Top of DATA SHOWN

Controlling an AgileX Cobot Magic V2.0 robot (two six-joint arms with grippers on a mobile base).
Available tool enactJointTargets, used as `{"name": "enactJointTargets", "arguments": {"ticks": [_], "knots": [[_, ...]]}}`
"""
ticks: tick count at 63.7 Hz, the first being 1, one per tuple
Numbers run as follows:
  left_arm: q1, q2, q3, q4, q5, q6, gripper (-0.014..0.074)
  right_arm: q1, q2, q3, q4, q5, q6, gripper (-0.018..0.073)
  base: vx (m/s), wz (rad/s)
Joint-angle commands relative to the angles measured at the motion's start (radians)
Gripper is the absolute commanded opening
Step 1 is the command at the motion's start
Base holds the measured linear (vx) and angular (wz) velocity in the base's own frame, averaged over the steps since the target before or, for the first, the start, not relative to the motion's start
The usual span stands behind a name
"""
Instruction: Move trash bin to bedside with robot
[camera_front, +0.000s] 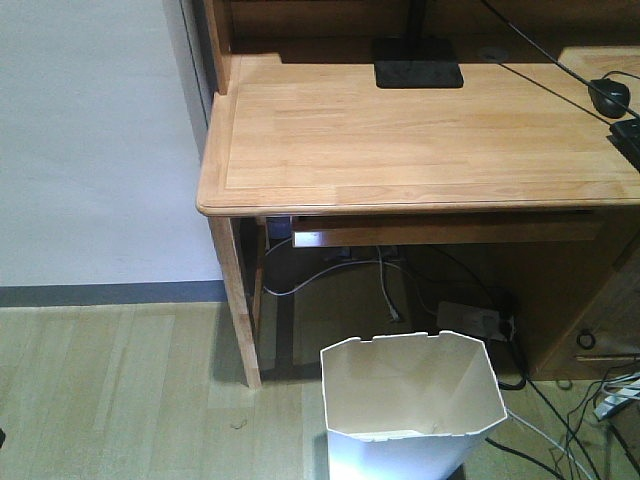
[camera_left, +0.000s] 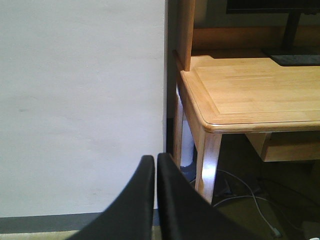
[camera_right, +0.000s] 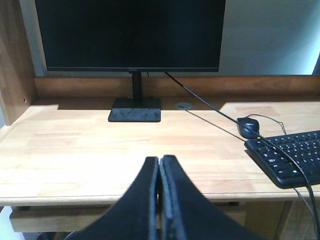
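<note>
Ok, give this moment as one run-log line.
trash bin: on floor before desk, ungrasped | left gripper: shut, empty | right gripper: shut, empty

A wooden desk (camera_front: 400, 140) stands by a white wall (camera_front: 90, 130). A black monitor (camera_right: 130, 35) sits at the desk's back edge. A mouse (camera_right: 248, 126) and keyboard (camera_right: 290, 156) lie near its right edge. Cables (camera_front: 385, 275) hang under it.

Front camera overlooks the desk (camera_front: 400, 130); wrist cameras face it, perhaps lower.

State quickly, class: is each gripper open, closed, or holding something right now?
Left gripper: closed, holding nothing.
Right gripper: closed, holding nothing.
</note>
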Motion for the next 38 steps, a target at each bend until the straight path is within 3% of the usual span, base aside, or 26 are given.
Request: {"name": "enactJointTargets", "arguments": {"ticks": [1,17,38], "knots": [[-0.006,-0.014,0.019,-0.003,-0.069,-0.004,-0.0006,-0.005,0.012,-0.033,0.0,-0.075,-0.002,-0.0005,0.0,0.0],[-0.006,-0.014,0.019,-0.003,-0.069,-0.004,-0.0006,-0.005,0.012,-0.033,0.0,-0.071,-0.003,0.0066,0.0,0.0],[-0.006,-0.014,0.019,-0.003,-0.069,-0.004,-0.0006,-0.005,0.012,-0.033,0.0,-0.071,-0.003,0.0356,0.0,0.0]]}}
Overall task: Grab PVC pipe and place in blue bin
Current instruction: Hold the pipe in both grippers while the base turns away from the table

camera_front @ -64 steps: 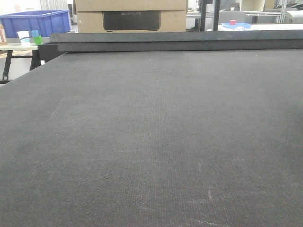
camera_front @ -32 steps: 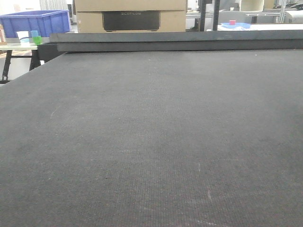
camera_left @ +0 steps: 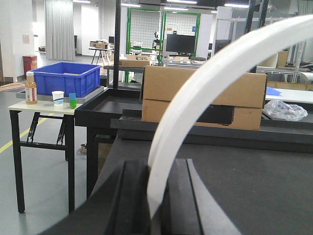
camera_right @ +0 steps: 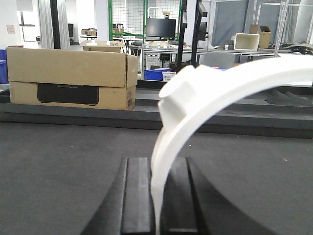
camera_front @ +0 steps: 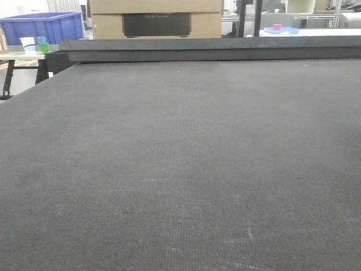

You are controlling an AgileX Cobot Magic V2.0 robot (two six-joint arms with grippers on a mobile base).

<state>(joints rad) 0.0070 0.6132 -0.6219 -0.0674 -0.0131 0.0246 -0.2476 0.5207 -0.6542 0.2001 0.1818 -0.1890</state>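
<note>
1. Clamping: left gripper [camera_left: 155, 192] closed hard on a white, curved PVC pipe [camera_left: 200, 88]; right gripper [camera_right: 156, 192] likewise pinched on white pipe bearing a collar [camera_right: 188, 92].
2. Blue plastic bin [camera_left: 63, 83] sits well apart on a pale side table [camera_left: 44, 105], off to the left.
3. Risk: pipe looks bowed; uneven arm travel could twist it loose, or its free length sweep the small cups [camera_left: 57, 97] beside the bin.

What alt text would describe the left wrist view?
The left gripper grips a curved white PVC pipe above a dark table. A blue bin stands on a side table at left; a cardboard box sits ahead.
</note>
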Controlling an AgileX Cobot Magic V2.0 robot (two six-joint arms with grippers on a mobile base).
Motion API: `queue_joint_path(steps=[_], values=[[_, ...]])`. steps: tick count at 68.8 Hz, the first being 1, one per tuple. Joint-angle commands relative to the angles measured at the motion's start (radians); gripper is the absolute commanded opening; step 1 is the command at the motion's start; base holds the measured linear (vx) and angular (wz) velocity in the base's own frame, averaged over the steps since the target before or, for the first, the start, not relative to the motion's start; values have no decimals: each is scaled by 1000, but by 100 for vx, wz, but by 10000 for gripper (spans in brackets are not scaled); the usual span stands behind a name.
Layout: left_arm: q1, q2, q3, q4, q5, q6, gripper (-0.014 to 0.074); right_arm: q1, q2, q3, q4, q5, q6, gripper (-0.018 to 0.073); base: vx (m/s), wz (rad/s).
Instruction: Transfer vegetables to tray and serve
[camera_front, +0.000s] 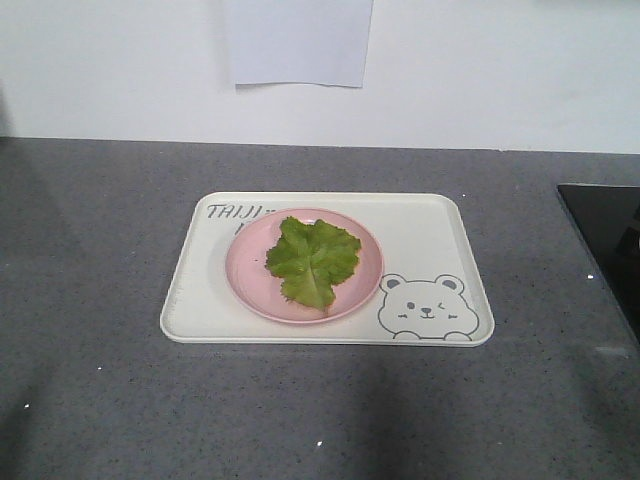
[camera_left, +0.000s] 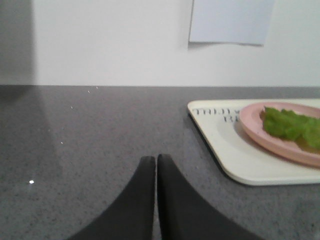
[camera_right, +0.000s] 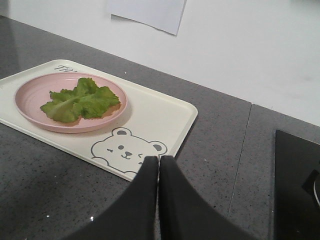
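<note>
The left gripper (camera_left: 156, 159) shows two smooth, matte black fingers (camera_left: 142, 200) that curve inward and meet at their tips, pressed together with nothing between them. They hang over bare tabletop (camera_left: 100, 130), to the left of the tray's rounded near corner and apart from it. The right gripper (camera_right: 159, 159) looks the same: dark, tapered fingers (camera_right: 175, 200) closed tip to tip, empty, poised just off the tray's edge beside the bear drawing (camera_right: 127, 149).

The tray (camera_front: 430, 230) is a cream-white rectangle with softly rounded corners and a low raised rim, its surface smooth and faintly glossy. A grey outline of a winking bear sits in one corner, and grey lettering (camera_front: 235, 212) in the opposite one is partly covered by a round pink plate (camera_front: 245, 270). The plate is shallow, with a gentle lip, and rests on the tray's left-centre.

On the plate lies the lettuce leaf (camera_front: 313, 262), bright green, crinkled and ruffled at its edges, with a paler midrib running toward its narrow end. It lies flat and wholly inside the plate's rim.

The tabletop is dark grey, stone-like, with fine pale speckles. A glossy black panel (camera_front: 605, 240) is set into it at the right. Behind stands a plain white wall with a sheet of pale paper (camera_front: 298, 40) fixed to it.
</note>
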Motion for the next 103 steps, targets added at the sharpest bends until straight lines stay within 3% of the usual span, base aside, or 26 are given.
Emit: queue_joint_path(steps=[1,14,103], values=[[31,-64,24,-9,4,-23,-6,-3,10,-24,9,-71,1,-6,0,0],[89,-97,25,-2,98,-24,-6,-3,10,-24,9,-70,1,-6,0,0],[89,-97,20,-2,97,-24,-6,-3,10,-24,9,-70,1,-6,0,0]])
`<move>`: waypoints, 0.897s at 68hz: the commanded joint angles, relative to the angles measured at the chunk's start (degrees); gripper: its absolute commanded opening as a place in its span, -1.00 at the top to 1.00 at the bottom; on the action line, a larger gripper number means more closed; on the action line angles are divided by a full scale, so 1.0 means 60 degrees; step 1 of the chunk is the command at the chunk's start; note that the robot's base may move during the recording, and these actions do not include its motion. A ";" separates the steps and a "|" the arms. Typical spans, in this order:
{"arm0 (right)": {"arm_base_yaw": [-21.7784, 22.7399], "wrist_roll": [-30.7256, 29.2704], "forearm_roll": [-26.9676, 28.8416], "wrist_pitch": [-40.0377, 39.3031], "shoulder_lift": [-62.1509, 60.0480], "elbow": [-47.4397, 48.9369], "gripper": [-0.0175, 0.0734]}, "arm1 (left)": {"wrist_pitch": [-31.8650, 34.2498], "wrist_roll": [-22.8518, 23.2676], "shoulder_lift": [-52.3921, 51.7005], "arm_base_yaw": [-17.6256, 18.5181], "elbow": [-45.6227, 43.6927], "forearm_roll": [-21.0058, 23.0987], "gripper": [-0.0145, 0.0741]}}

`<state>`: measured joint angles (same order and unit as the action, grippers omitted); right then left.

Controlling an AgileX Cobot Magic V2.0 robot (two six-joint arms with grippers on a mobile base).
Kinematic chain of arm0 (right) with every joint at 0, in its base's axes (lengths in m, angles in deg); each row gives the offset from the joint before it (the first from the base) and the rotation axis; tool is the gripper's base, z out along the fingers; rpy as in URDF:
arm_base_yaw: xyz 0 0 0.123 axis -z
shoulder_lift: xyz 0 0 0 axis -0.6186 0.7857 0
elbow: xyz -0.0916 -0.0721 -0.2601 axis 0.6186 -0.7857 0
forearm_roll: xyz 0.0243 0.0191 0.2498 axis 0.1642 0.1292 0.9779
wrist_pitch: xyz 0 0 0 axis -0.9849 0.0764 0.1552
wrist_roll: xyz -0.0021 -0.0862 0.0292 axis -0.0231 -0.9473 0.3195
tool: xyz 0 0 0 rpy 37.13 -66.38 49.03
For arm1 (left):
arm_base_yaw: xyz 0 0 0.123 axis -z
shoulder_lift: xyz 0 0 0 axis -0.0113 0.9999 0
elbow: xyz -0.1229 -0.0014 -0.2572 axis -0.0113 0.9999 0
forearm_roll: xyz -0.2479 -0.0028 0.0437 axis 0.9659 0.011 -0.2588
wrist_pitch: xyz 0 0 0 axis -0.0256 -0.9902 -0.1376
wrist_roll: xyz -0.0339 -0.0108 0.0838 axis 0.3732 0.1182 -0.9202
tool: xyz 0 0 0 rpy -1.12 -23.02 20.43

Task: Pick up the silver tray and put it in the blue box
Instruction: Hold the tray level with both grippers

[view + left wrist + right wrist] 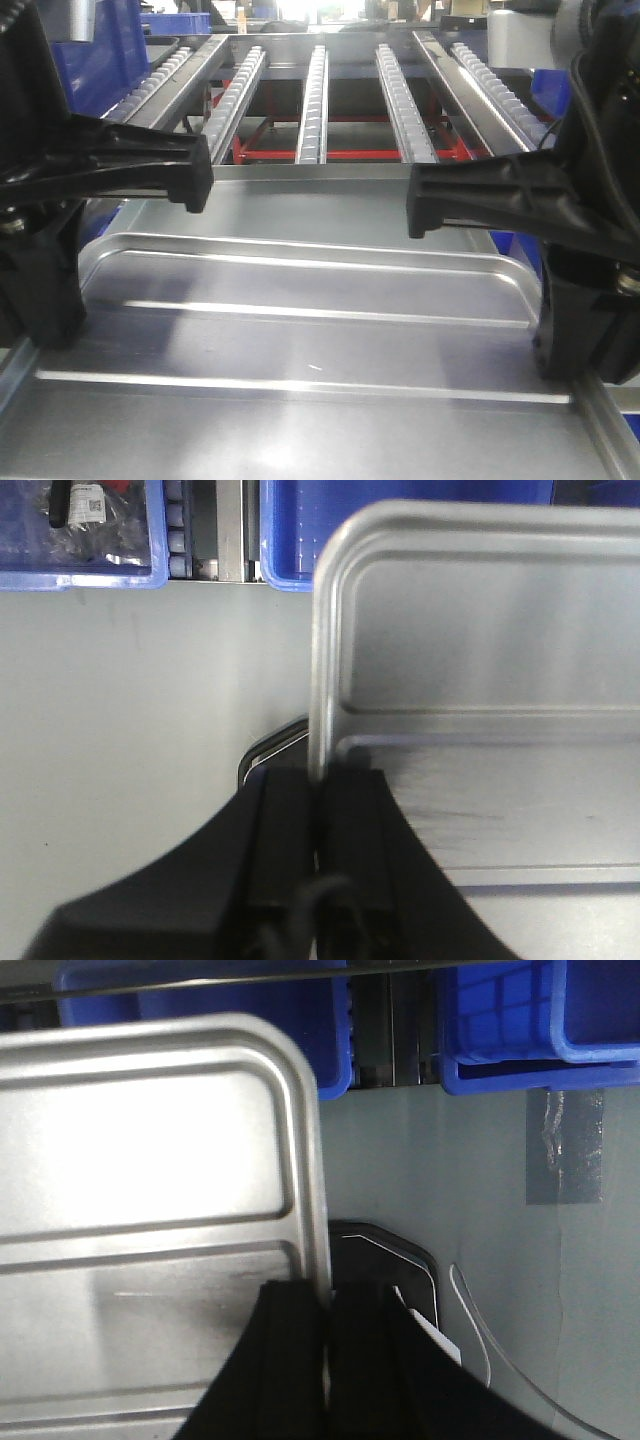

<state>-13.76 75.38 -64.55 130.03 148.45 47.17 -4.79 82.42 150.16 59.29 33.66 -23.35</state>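
Note:
The silver tray (310,290) fills the front view, level, with its two long ridges running across. My left gripper (318,780) is shut on the tray's left rim (322,660), one finger on each side of it. The right gripper (328,1295) is shut on the tray's right rim (312,1160) in the same way. The tray (150,1160) hangs over a grey surface. Beyond its far edge a blue box (290,540) shows, partly hidden behind the tray, with its corner (330,1040) in the right wrist view.
A roller rack (315,90) on a red frame (350,155) stands straight ahead. A blue bin of bagged parts (80,530) sits far left, another blue bin (540,1020) far right. A dark rounded-corner object (400,1260) lies under the tray's right edge, beside a thin white cable (480,1340).

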 commanded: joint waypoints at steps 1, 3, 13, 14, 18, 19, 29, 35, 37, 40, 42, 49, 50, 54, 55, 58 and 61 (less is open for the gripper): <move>-0.0025 0.0051 -0.0286 -0.0549 -0.0296 0.0272 0.46 | 0.0243 -0.0030 -0.0272 0.0138 -0.0243 0.0194 0.90; -0.0025 0.0051 -0.0286 -0.0549 -0.0296 0.0272 0.46 | 0.0243 -0.0030 -0.0272 0.0138 -0.0243 0.0206 0.90; -0.0025 0.0051 -0.0286 -0.0542 -0.0296 0.0272 0.46 | 0.0243 -0.0030 -0.0272 0.0138 -0.0243 0.0206 0.90; -0.0025 0.0051 -0.0286 -0.0542 -0.0296 0.0272 0.46 | 0.0243 -0.0030 -0.0272 0.0138 -0.0243 0.0206 0.90; -0.0025 0.0051 -0.0286 -0.0532 -0.0296 0.0272 0.46 | 0.0243 -0.0030 -0.0272 0.0138 -0.0243 0.0206 0.90; -0.0025 0.0051 -0.0286 -0.0532 -0.0296 0.0272 0.46 | 0.0243 -0.0030 -0.0272 0.0138 -0.0243 0.0206 0.90; -0.0025 0.0051 -0.0286 -0.0532 -0.0296 0.0272 0.46 | 0.0243 -0.0030 -0.0272 0.0138 -0.0243 0.0206 0.90; -0.0025 0.0051 -0.0286 -0.0532 -0.0296 0.0272 0.46 | 0.0243 -0.0030 -0.0272 0.0138 -0.0243 0.0206 0.90; -0.0025 0.0051 -0.0286 -0.0532 -0.0296 0.0272 0.46 | 0.0243 -0.0030 -0.0272 0.0138 -0.0243 0.0206 0.90; -0.0025 0.0051 -0.0286 -0.0532 -0.0296 0.0272 0.46 | 0.0243 -0.0030 -0.0272 0.0138 -0.0243 0.0206 0.90; -0.0025 0.0051 -0.0286 -0.0532 -0.0296 0.0272 0.46 | 0.0243 -0.0030 -0.0272 0.0138 -0.0243 0.0206 0.90; -0.0025 0.0051 -0.0286 -0.0532 -0.0296 0.0272 0.46 | 0.0243 -0.0030 -0.0272 0.0138 -0.0243 0.0206 0.90; -0.0025 0.0051 -0.0286 -0.0532 -0.0296 0.0272 0.46 | 0.0243 -0.0030 -0.0272 0.0138 -0.0243 0.0206 0.90; -0.0025 0.0051 -0.0286 -0.0532 -0.0296 0.0272 0.46 | 0.0243 -0.0030 -0.0272 0.0138 -0.0243 0.0206 0.90; -0.0025 0.0051 -0.0286 -0.0532 -0.0296 0.0272 0.46 | 0.0243 -0.0030 -0.0272 0.0138 -0.0243 0.0206 0.90; -0.0025 0.0051 -0.0286 -0.0532 -0.0296 0.0272 0.46 | 0.0243 -0.0030 -0.0272 0.0138 -0.0243 0.0206 0.90; -0.0025 0.0051 -0.0286 -0.0532 -0.0296 0.0272 0.46 | 0.0243 -0.0030 -0.0272 0.0138 -0.0243 0.0206 0.90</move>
<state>-13.76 75.38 -64.55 130.03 148.45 47.17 -4.79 82.42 150.16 59.29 33.66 -23.24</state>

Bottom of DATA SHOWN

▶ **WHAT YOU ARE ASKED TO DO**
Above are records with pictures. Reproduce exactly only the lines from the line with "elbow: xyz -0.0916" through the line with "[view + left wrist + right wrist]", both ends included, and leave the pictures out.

▶ **YOUR SOLUTION**
elbow: xyz -0.0916 -0.0721 -0.2601 axis 0.6186 -0.7857 0
forearm_roll: xyz 0.0243 0.0191 0.2498 axis 0.1642 0.1292 0.9779
wrist_pitch: xyz 0 0 0 axis -0.9849 0.0764 0.1552
wrist_roll: xyz -0.0021 -0.0862 0.0292 axis -0.0231 -0.9473 0.3195
tool: xyz 0 0 0 rpy 37.13 -66.38 49.03
For arm1 (left):
arm_base_yaw: xyz 0 0 0.123 axis -z
shoulder_lift: xyz 0 0 0 axis -0.0113 0.9999 0
elbow: xyz -0.1229 -0.0014 -0.2572 axis -0.0113 0.9999 0
forearm_roll: xyz -0.2479 -0.0028 0.0437 axis 0.9659 0.011 -0.2588
wrist_pitch: xyz 0 0 0 axis -0.0256 -0.9902 -0.1376
wrist_roll: xyz -0.0339 -0.0108 0.0838 axis 0.3732 0.1182 -0.9202
tool: xyz 0 0 0 rpy -1.12 -23.02 20.43

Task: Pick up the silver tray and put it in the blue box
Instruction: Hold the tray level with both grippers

[view + left wrist + right wrist] 

This concludes the answer.